В этой главе я рассматриваю музеефикацию старинной архитектуры в СССР после Второй мировой войны как процесс, отразивший и стимулировавший национальное видение советской истории в его романтической трактовке. Сосредоточившись на Русском Севере, где памятники народного зодчества из‐за поздней модернизации сохранились лучше, чем в других регионах Советского Союза, я покажу, как дерево, традиционный строительный материал в местных селах, стало символом «древних культурных истоков» советского общества. Благодаря недавним исследованиям социалистической материальности мы теперь гораздо больше знаем о том, как социалистические режимы старались воплотить свое понимание современности и взгляд на исторический прогресс с помощью таких материалов, как пластик, бетон, железо и стекло[193]
. В настоящей главе я хочу добавить дерево к списку материалов, сыгравших ключевую роль в объективации социализма, поскольку сама текстура дерева как материала могла живо свидетельствовать об исторической преемственности социализма.Если теоретики советской марксистской архитектуры 1920‐х и 1930‐х годов рассматривали историю как живой процесс и стремились повлиять на нее, создавая новые материальные формы, то послевоенное движение за сохранение архитектурных памятников пыталось, оберегая исторические ландшафты и объекты культурного наследия, представить историю как предмет визуального удовольствия. Парадокс заключался в том, что реставраторы деревянного зодчества заимствовали у советских конструктивистов риторику и методологию. Суть деятельности тех и других составлял поиск подлинных архитектурных форм. Раннесоветские архитекторы полагали, что архитектурные формы должны выполнять новую функцию – создавать материальные условия для общественной жизни (отсюда призыв Гинзбурга к советским архитекторам «развертывать свой замысел изнутри наружу»). Однако в глазах советских защитников архитектурного наследия формы, с которыми они работали, имели только одну функцию – олицетворять историю[194]
. В эпиграф вынесены слова Александра Ополовникова, утверждавшего, что в традиционной деревянной архитектуре «сохранилось немало из того, что ‹…› уходило корнями ‹…› к истокам древней народной национальной культуры»[195]. Такое понимание архитектурного наследия вылилось в попытки найти первичную, идеальную эстетическую систему, предположительно лежавшую в основе народного деревянного зодчества, и очистить сохранившиеся объекты от позднейших наслоений.Движение за сохранение архитектурных памятников, существовавшее как в центральных регионах Советского Союза, так и на периферии, было внутренне связано с борьбой за социальную власть в послевоенном советском обществе. Стивен Биттнер и Катриона Келли в исследованиях, посвященных охране памятников архитектуры в Москве и Ленинграде, соответственно, показали, как архитектурное наследие наделило советскую городскую интеллигенцию правом определять историческое воображение, апеллируя к национальной памяти как к важнейшему, облеченному в материальную оболочку феномену. Многие советские проектировщики и чиновники по-прежнему стремились средствами архитектуры создать новые социалистические формы организации общества. Однако рост числа защитников архитектурных памятников среди советской интеллигенции после Второй мировой войны и особенно начиная с середины 1950‐х годов затруднял масштабную перестройку или снос подобных объектов. В позднесоветскую эпоху планировщикам приходилось считаться с участниками движения в защиту архитектурного наследия, опирающимися на изданные после войны законы и прибегающими к другим мерам институционального давления, например письмам в газеты или публичным слушаниям[196]
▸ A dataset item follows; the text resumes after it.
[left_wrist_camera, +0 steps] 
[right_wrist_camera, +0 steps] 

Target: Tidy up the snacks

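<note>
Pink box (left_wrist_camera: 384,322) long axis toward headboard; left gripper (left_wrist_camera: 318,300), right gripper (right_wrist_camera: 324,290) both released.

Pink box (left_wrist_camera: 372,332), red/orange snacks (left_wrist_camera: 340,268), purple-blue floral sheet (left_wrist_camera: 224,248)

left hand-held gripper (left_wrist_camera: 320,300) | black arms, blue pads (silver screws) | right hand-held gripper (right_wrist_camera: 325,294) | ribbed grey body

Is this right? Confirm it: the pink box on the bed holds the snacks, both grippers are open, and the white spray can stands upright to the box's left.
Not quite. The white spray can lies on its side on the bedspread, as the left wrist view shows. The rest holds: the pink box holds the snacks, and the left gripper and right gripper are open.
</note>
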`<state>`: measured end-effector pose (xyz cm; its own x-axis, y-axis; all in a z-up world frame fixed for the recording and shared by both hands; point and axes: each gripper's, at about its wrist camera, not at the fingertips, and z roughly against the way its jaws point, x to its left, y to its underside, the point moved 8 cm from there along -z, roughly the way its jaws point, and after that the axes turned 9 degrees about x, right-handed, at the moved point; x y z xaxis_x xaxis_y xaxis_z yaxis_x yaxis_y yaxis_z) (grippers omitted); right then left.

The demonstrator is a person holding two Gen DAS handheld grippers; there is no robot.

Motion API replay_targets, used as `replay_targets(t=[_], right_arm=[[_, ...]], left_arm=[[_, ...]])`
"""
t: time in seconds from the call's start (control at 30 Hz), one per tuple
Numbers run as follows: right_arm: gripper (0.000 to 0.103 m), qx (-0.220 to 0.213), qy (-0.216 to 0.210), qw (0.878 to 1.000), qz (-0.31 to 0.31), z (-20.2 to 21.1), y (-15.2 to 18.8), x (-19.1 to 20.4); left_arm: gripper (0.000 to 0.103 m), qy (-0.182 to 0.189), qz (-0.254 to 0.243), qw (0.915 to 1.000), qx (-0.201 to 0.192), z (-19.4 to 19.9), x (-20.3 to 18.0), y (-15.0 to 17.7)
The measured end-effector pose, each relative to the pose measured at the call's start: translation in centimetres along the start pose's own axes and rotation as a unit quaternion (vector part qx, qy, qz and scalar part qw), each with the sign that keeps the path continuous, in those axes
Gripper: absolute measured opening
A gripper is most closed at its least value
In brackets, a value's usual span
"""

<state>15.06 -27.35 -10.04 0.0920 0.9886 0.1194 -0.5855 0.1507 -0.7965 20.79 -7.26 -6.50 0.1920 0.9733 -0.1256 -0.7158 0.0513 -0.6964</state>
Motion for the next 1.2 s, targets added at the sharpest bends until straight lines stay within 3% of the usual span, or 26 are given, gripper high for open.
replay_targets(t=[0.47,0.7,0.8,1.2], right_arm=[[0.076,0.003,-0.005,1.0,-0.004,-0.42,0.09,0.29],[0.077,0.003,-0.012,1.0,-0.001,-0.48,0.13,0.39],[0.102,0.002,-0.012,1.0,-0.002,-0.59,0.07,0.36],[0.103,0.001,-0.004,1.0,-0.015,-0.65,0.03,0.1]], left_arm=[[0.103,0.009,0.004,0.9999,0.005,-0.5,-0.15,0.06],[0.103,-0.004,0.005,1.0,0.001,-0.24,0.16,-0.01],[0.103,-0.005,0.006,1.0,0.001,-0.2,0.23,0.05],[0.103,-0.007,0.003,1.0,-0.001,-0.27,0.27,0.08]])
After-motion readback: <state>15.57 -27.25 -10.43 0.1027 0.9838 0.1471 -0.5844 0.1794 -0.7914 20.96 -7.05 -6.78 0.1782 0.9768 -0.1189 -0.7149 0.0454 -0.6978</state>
.В Москве и Ленинграде кампании такого рода возглавляли представители «старой интеллигенции» – люди, чьи семьи жили в этих городах на протяжении нескольких поколений. Для них на кону стояло пространство, где они жили и которое они воспринимали как свое. Иначе обстояло дело на периферии, где движение за сохранение архитектурных памятников тоже зародилось в конце 1940‐х годов и продолжило ускоренно развиваться после смерти Сталина. Люди, заложившие основания музеев деревянного зодчества под открытым небом, в том числе Александр Ополовников и Вячеслав Орфинский на Русском Севере или Сергей Баландин в Сибири, были родом из крупных региональных городов, таких как Петрозаводск и Иркутск, или из других регионов Советского Союза. Желание сохранить архитектурное наследие, порожденное национально-романтическим взглядом на историю, побуждало их проецировать предполагаемую историческую подлинность со зданий на их обитателей. Поиски аутентичных архитектурных форм привели к искусственной архаизации и экзотизации не только зданий, но и местных сообществ Русского Севера.